Hussey offers "Get the Guy" online tutorials, 7-hour seminars and $4,000 retreats periodically in the UK and the United States. Seminars include diagnostics, gendered advice on how to approach, and lines and text messages tailored to various situations. The $10,000/hour price tag for his one-on-one coaching has attracted media attention.

He hosted the radio show Love Life with Matthew Hussey. He has also made many television appearances, including being the matchmaker on NBC's Ready for Love. He has been the resident love expert on the Today Show.

He hosts the Love Life podcast and is frequently joined by special guests, as well as his wife, Audrey, and his brother, Stephen.

=== Authorship ===
In 2013, Hussey released a book titled Get The Guy: Learn Secrets of the Male Mind to Find the Man You Want and the Love You Deserve. The book was a New York Times bestseller. He has written a column in Cosmopolitan since 2015.

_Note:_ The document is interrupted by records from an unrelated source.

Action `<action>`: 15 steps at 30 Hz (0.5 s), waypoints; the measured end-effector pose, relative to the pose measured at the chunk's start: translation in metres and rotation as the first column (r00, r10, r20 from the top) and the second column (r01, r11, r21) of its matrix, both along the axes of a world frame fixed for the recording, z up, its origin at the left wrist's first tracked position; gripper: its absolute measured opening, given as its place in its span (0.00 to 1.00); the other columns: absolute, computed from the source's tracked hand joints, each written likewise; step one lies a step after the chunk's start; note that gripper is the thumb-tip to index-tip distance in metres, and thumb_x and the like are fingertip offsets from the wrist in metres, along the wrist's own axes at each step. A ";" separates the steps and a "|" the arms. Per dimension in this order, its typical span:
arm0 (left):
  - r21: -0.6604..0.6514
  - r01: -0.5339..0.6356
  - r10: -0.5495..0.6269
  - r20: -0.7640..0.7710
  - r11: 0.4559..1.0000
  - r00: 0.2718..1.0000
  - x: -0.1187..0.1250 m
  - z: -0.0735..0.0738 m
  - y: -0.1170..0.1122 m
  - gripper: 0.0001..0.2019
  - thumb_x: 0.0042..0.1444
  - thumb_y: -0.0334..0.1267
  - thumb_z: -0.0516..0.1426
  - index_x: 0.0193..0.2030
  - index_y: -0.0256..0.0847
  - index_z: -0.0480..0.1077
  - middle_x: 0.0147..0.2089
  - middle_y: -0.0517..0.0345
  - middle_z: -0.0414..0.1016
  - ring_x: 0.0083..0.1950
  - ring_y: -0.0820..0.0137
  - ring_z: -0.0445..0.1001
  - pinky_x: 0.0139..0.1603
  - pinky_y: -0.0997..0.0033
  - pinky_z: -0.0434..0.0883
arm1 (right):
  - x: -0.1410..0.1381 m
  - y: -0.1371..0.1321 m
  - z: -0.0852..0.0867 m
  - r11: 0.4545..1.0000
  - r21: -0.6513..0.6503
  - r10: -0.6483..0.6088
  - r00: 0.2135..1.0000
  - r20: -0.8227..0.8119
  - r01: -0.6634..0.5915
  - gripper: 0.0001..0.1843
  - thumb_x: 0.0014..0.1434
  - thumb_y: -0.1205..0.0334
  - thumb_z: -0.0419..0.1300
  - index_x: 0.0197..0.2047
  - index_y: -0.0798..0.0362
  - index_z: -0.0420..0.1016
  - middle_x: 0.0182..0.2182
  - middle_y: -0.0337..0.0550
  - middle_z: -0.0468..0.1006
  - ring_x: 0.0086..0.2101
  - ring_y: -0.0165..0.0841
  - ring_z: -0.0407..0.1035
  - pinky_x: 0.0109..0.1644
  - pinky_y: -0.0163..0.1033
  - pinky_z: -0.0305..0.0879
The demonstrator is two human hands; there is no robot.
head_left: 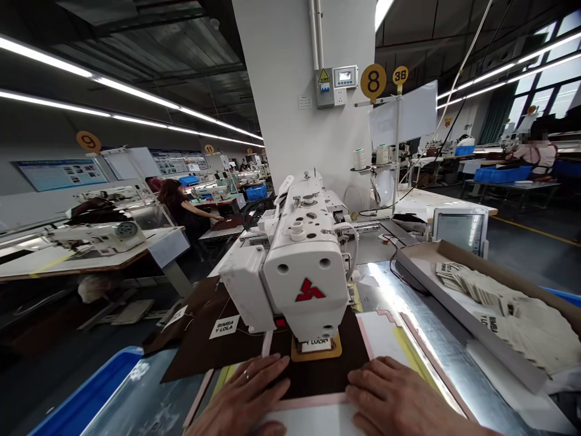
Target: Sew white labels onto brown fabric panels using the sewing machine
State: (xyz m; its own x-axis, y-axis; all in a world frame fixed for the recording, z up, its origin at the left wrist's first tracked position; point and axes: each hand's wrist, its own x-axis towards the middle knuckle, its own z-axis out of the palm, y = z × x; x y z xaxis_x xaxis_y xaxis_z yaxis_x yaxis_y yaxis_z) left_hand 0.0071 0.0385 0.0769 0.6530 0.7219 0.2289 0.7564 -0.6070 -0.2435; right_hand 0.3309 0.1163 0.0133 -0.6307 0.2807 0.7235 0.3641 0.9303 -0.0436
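A white sewing machine (302, 266) stands right in front of me, its head over a dark brown fabric piece (318, 376). Under the head, a brass-coloured clamp frame (336, 350) surrounds a white label (316, 344), partly hidden by the machine. My left hand (247, 393) lies flat with fingers stretched at the fabric's near left edge. At its near right edge rests my right hand (393, 393), also flat, fingertips on the cloth. More brown fabric (195, 348) spreads to the left, bearing a printed white label (224, 327).
On the right, a cardboard box (472, 321) holds many loose labels (512, 309), with a small screen (460, 230) behind it. A blue bin (91, 393) sits low at left. Thread cones (359, 159) stand beyond the machine. A co-worker (179, 209) sits at another table.
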 end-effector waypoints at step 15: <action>-0.081 0.109 -0.099 0.115 0.991 0.988 0.024 -0.012 0.011 0.20 0.69 0.48 0.62 0.66 0.52 0.74 0.67 0.62 0.75 0.64 0.60 0.77 0.68 0.64 0.72 | 0.024 -0.017 0.009 0.992 0.113 -0.074 0.977 0.198 0.052 0.13 0.78 0.52 0.53 0.55 0.40 0.78 0.53 0.35 0.85 0.46 0.35 0.80 0.54 0.41 0.75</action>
State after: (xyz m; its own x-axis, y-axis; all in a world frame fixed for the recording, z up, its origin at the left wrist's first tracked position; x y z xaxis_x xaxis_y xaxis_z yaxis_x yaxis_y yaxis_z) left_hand 0.0308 0.0496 0.0653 0.6998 0.6717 0.2431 0.7074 -0.6989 -0.1052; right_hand 0.3544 0.0997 0.0223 -0.7500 0.2525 0.6113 0.4130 0.9007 0.1346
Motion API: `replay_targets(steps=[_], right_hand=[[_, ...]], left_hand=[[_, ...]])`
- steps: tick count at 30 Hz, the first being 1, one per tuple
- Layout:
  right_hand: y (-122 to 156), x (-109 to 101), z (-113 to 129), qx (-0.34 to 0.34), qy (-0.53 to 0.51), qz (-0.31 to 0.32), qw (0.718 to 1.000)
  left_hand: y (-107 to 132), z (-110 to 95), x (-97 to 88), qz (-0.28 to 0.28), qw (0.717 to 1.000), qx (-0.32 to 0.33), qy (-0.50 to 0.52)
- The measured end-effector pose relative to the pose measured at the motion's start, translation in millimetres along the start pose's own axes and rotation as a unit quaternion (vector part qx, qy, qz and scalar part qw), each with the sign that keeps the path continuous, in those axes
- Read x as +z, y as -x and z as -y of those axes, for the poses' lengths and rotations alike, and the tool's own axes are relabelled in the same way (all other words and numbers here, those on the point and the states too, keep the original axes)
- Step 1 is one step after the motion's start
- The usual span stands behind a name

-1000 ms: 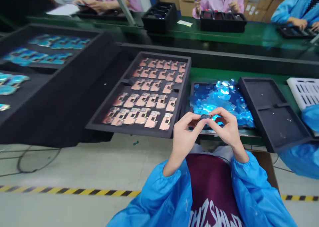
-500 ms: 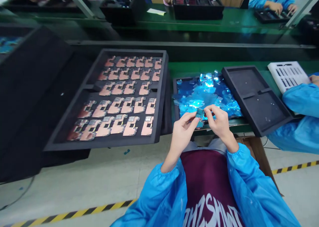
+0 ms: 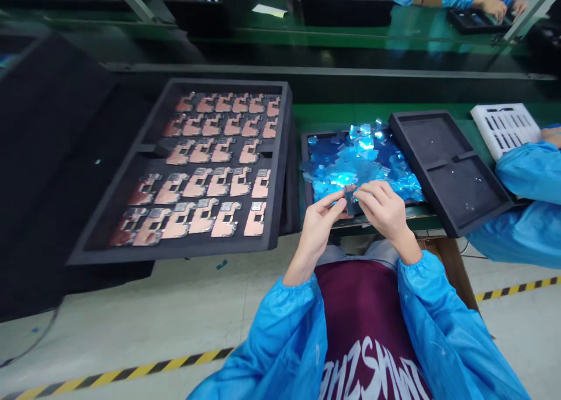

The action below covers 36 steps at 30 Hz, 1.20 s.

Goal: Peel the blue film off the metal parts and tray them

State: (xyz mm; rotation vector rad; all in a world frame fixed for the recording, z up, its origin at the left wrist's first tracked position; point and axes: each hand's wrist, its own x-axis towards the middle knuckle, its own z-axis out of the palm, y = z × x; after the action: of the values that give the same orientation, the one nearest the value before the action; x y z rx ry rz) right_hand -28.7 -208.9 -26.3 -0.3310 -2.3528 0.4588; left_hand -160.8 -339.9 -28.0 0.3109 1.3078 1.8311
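Now | left hand [image 3: 322, 220] and right hand [image 3: 385, 210] together, pinching a small module [image 3: 350, 200] — light, stiff, probably fragile; best held by its edges | over foil tray [image 3: 303, 160]

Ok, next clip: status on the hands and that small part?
Left hand and right hand both pinching small dark component. Blue film pieces in tray directly beyond. Copper-coloured plates in black foam tray to left.

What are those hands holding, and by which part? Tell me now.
A small dark rectangular component, pinched at its two side edges between the left hand and the right hand.
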Motion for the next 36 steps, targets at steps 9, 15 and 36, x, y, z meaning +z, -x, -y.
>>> replay_targets(steps=[9, 15, 36], right_hand=[[11.3, -8.1, -12.2, -0.105, -0.041, 0.029, 0.993], [6.9, 5.9, -3.2, 0.11, -0.155, -0.119, 0.975], [-5.0, -17.2, -0.7, 0.273, -0.278, 0.105, 0.915]], left_hand=[[-19.6, 4.2, -8.8, -0.023, 0.992, -0.045, 0.113], [-27.8, 9.9, -1.9, -0.08, 0.986, 0.004, 0.146], [-2.7, 21.2, 29.3, -0.034, 0.998, 0.052, 0.007]])
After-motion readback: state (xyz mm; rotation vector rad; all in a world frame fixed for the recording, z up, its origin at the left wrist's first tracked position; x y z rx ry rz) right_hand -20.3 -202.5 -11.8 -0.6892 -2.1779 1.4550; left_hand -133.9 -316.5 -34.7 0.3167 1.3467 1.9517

In May 2024, his book Love Life: How to Raise Your Standards, Find Your Person, and Live Happily (No Matter What) debuted at #3 on the New York Times nonfiction advice/how to bestseller charts.

== Views ==
Hussey believes that while technology has made modern dating more efficient, it may not necessarily lead to successful long-term relationships.

==Personal life==
Hussey's brother, Stephen, often appears on videos on Hussey's YouTube channel and writes content for Hussey's site. Their father Steve has been involved with Get the Guy.

In 2018, Hussey was in a relationship with American singer Camila Cabello after he met her while on the Today Show. They broke up in 2019.

In 2020, Hussey began a relationship with Frenchwoman Audrey Le Strat. While in London, the couple got engaged in February 2022. In October 2023, they married in Sicily. In fall 2025, Le Strat gave birth to their first child, a son.